The eastern countryside, near the border with Greece, is rolling farmlands and tiny untouristed villages, with a range of snowcapped mountains looming in the distance.
As we headed northwest, we struck the crystal clear icy waters of the southern edge of Lake Ohrid, which forms part of the border with Macedonia.
Scattered all across the countryside are concrete bunkers, some 700,000 of them. Militarily almost useless, their ceaseless construction contributed to the rampant poverty of the country under the communist dictatorship.
Away from the lake heading east, we reached the major town of Elbasan, and faced a choice – the expressway, or the back way over a little-used mountain road…not much of a choice, really.
We arrived in the capital, Tirana, and set about exploring.
The national hero for locals, Skanderbeg, held off the 15th Century Ottoman invaders for over 25 years despite having a significantly smaller army. Skanderbeg Square is the heart of the city, a large green pedestrian space.

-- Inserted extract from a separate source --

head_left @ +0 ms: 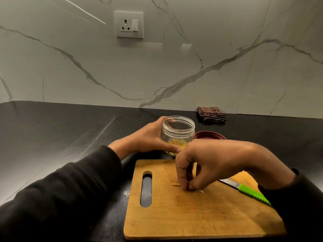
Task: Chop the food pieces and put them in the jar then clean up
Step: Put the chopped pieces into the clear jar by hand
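Observation:
A clear open jar [177, 131] with yellow chopped pieces at its bottom stands on the black counter just behind a wooden cutting board [201, 215]. My left hand [148, 137] grips the jar's left side. Over the middle of the board, my right hand [206, 163] pinches a small pale food piece with its fingertips. Another pale piece [175, 184] lies on the board just left of those fingers. A knife with a green handle [251, 193] lies on the board's right side, partly hidden by my right arm.
The jar's dark red lid [209, 135] lies right of the jar. A folded brown checked cloth [211, 114] sits by the marble wall at the back. A wall socket [128, 24] is above. The black counter [52, 133] stretches off to the left.

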### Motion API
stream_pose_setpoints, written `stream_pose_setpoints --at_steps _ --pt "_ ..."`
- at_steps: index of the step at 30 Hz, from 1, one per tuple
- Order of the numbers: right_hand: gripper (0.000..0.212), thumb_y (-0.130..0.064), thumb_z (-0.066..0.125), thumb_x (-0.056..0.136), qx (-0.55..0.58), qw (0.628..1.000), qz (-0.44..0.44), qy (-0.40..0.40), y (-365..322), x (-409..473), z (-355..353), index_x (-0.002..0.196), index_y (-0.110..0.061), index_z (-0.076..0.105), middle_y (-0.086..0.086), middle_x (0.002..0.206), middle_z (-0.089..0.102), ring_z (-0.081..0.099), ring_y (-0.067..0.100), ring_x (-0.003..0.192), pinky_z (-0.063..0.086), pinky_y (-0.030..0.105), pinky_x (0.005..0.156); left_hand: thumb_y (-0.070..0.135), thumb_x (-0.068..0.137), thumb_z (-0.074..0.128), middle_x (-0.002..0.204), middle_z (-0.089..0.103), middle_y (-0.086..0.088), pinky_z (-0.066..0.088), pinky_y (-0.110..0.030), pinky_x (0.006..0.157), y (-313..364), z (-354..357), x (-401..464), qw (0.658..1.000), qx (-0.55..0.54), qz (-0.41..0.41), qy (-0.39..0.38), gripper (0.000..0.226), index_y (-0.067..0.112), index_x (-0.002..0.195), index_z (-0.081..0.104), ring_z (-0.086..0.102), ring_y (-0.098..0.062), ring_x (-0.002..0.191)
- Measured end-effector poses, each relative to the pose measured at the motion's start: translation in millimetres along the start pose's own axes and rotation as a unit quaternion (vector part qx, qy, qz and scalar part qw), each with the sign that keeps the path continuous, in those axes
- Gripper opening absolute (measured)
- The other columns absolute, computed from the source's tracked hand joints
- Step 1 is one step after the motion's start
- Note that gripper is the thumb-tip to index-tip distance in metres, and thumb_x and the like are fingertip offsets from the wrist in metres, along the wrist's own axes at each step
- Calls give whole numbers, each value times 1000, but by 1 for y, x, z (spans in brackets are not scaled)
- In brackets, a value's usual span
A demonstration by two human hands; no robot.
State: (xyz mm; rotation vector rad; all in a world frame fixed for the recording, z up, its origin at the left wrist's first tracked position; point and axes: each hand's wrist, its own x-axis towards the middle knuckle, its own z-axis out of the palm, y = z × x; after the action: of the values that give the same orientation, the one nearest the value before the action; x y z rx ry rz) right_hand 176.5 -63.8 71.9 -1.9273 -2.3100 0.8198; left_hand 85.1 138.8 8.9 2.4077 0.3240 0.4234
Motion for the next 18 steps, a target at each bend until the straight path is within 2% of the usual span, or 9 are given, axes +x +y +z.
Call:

Facing the square is the National History Museum, with a large colourful mural depicting the country’s past.
Albania was also ruled by Fascist Italy for a brief period, and some of the buildings in the centre of town display that unique architectural style.
Albania is a multi-faith country, with the mosque, orthodox and catholic churches all within easy walking distance of each other. The mosque is a traditional 19th Century style, while the Orthodox church is an ultra-modern behemoth.
The Catholic Church memorialises Mother Theresa – she was born in modern-day Macedonia to Albanian parents.
After the Second World War, the country suffered under a radical and reclusive communist dictatorship led by Enver Hoxha for 40 years. One of the biggest remaining symbols of that time (apart from the innumerable concrete bunkers) is the “Pyramid”, originally a museum for the deceased leader built by his daughter. After the fall of the regime, it was partially converted into a convention centre but has mostly fallen into disrepair.
Although most of the city is quite modern, there are traces of the old Ottoman influences throughout – such as the Tanners’ Bridge, dating from the 18th Century.
One of the bigger attractions of the city is the Swiss-built cablecar that runs up a nearby mountain, providing scenic views over the whole valley – and even glimpses of the Mediterranean in the distance.
We left the city, headed west to the coast, and followed it north to the border with Montenegro.